Kasan - Nach einer Messerattacke auf einen Polizisten haben Sicherheitskräfte in der islamisch geprägten russischen Teilrepublik Tatarstan einen 16-jährigen mutmaßlichen Terroristen erschossen.

Russische Polizisten mussten einen vermeintlichen Attentäter mit Waffengewalt ausschalten. (Symbolbild)
Russische Polizisten mussten einen vermeintlichen Attentäter mit Waffengewalt ausschalten. (Symbolbild)  © Kirill Zykov/Moscow News Agency/AP/dpa

Das teilten die Behörden am Freitag in der tatarischen Hauptstadt Kasan mit. Nach Angaben der Ermittler hatte der Jugendliche in dem Ort Kukmor versucht, eine Polizeiwache mit einem "Molotow-Cocktail" in Brand zu setzen.

Als die Polizei einschritt, habe der mit einem Messer bewaffnete junge Mann zugestochen. Ein Beamter habe schwere Verletzungen davongetragen. Ein weiterer Polizist feuerte demnach zwölf Schüsse ab, von denen sechs trafen.

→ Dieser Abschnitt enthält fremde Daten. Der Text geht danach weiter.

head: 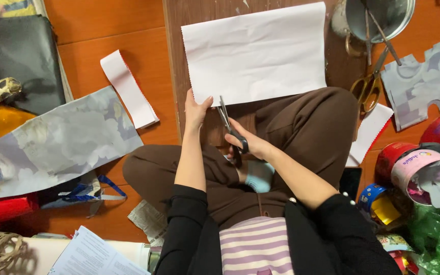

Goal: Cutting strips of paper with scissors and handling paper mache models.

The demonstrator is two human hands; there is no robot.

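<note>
A large white sheet of paper (254, 53) lies on a dark wooden board (173, 76) in front of my crossed legs. My left hand (196, 109) pinches the sheet's near edge at its lower left. My right hand (248, 142) is shut on a pair of black-handled scissors (228, 127), whose blades point up and touch the paper's near edge just right of my left thumb.
A narrow white paper strip (128, 89) and a grey patterned sheet (59, 140) lie left on the orange floor. A metal bowl (383, 18), gold-handled scissors (366, 89), a grey cut-out (423, 81) and several round tins (423, 168) crowd the right.
</note>
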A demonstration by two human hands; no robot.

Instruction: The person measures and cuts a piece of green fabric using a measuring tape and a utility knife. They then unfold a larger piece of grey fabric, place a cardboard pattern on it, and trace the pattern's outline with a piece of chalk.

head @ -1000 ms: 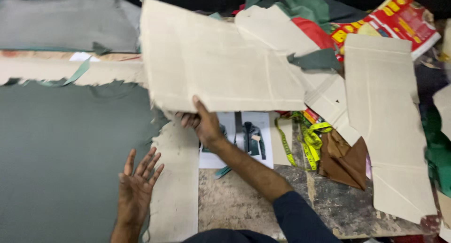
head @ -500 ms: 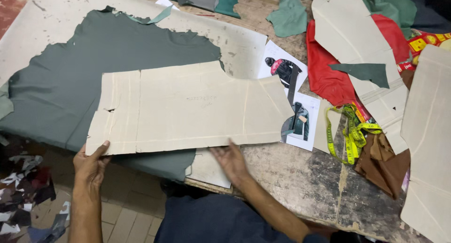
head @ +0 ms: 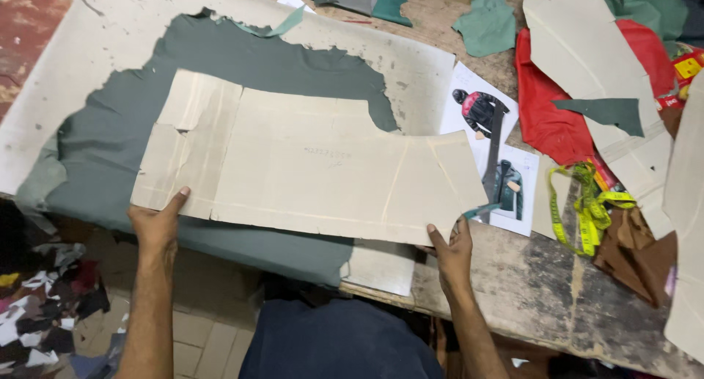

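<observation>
A: What's the surface?
B: Worn wooden table, scuffed w/ dark stains.
A: Directly on it?
B: Big off-white sheet at left, two printed photos mid, yellow tape measure, brown scrap, red fabric at right, green scrap up top.

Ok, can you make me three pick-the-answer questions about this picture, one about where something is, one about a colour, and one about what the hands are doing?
1. Where does the cardboard pattern lie?
A. on the green leather
B. on the floor
C. on the red cloth

2. What colour is the measuring tape?
A. blue
B. yellow
C. white

3. How do the hands hold the pattern?
A. one hand only
B. neither touches it
C. both at its near edge

Answers:
1 A, green shows all around it.
2 B, it is bright yellow.
3 C, left hand and right hand grip the two corners.
</observation>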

Der Attentäter habe "Allahu akbar" ("Gott ist groß" auf Arabisch) gerufen, hieß es. Zudem soll er geschrien haben, dass alle anderen Ungläubige seien.

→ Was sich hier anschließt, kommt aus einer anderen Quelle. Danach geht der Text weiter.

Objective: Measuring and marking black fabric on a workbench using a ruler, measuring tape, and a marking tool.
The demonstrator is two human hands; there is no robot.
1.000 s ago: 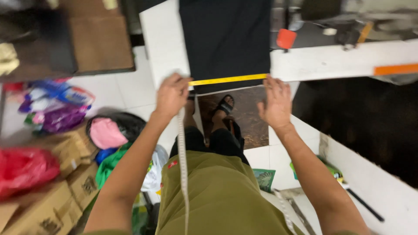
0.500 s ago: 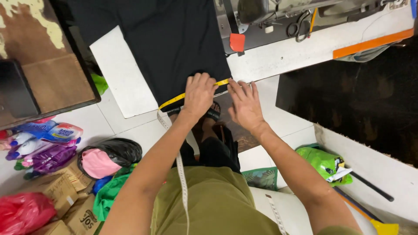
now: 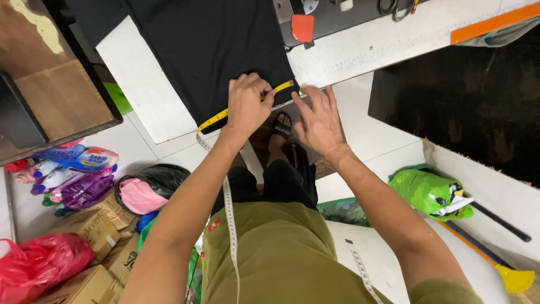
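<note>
A black cloth (image 3: pixel 197 50) lies flat on a white table (image 3: pixel 135 95). Along its near edge runs a yellow measuring tape (image 3: pixel 212 120). My left hand (image 3: pixel 247 104) presses down on the tape and the cloth's edge, fingers curled over it. A little to the right, my right hand (image 3: pixel 316 121) hovers just off the cloth's corner, fingers spread, holding nothing. A white length of tape (image 3: pixel 229 225) hangs down from my left hand across my olive shirt.
A sewing machine base (image 3: pixel 337 17) with a red tag (image 3: pixel 302 27) sits behind the cloth. Cardboard boxes (image 3: pixel 95 231), a red bag (image 3: pixel 39 262) and bottles (image 3: pixel 67 169) crowd the floor at left. A green bag (image 3: pixel 430 194) lies at right.
The view has shifted and my hands have drawn closer together. My left hand has slid right along the tape; my right hand has lifted off the cloth's edge.
</note>
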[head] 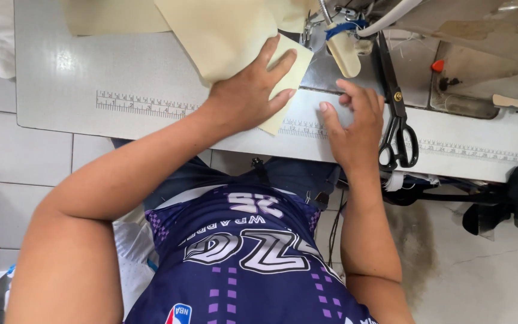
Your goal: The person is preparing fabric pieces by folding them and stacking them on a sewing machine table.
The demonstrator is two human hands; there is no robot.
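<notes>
A piece of cream fabric (223, 33) lies on the white sewing table (79, 84), reaching toward the sewing machine's needle area (331, 30). My left hand (250, 90) rests flat on the fabric's near corner, fingers spread, pressing it to the table. My right hand (355, 129) lies on the bare table just right of the fabric, near the metal plate in front of the needle, fingers slightly curled and holding nothing.
Black-handled scissors (395, 111) lie on the table right beside my right hand. A ruler strip (142, 105) runs along the table's front edge. The sewing machine body (481, 54) fills the upper right. Tiled floor lies to the left and below.
</notes>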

In Tatarstan hatte die geistliche muslimische Führung zuletzt die Veröffentlichung von Karikaturen des Propheten Mohammed in Frankreich kritisiert und dem französischen Staatschef Emmanuel Macron die Verletzung religiöser Gefühle von Muslimen vorgeworfen.

Die Agentur Interfax meldete unter Berufung auf Ermittler, dass auch untersucht werde, ob die Ereignisse in Frankreich einen Einfluss auf das Verhalten des Jugendlichen gehabt haben können.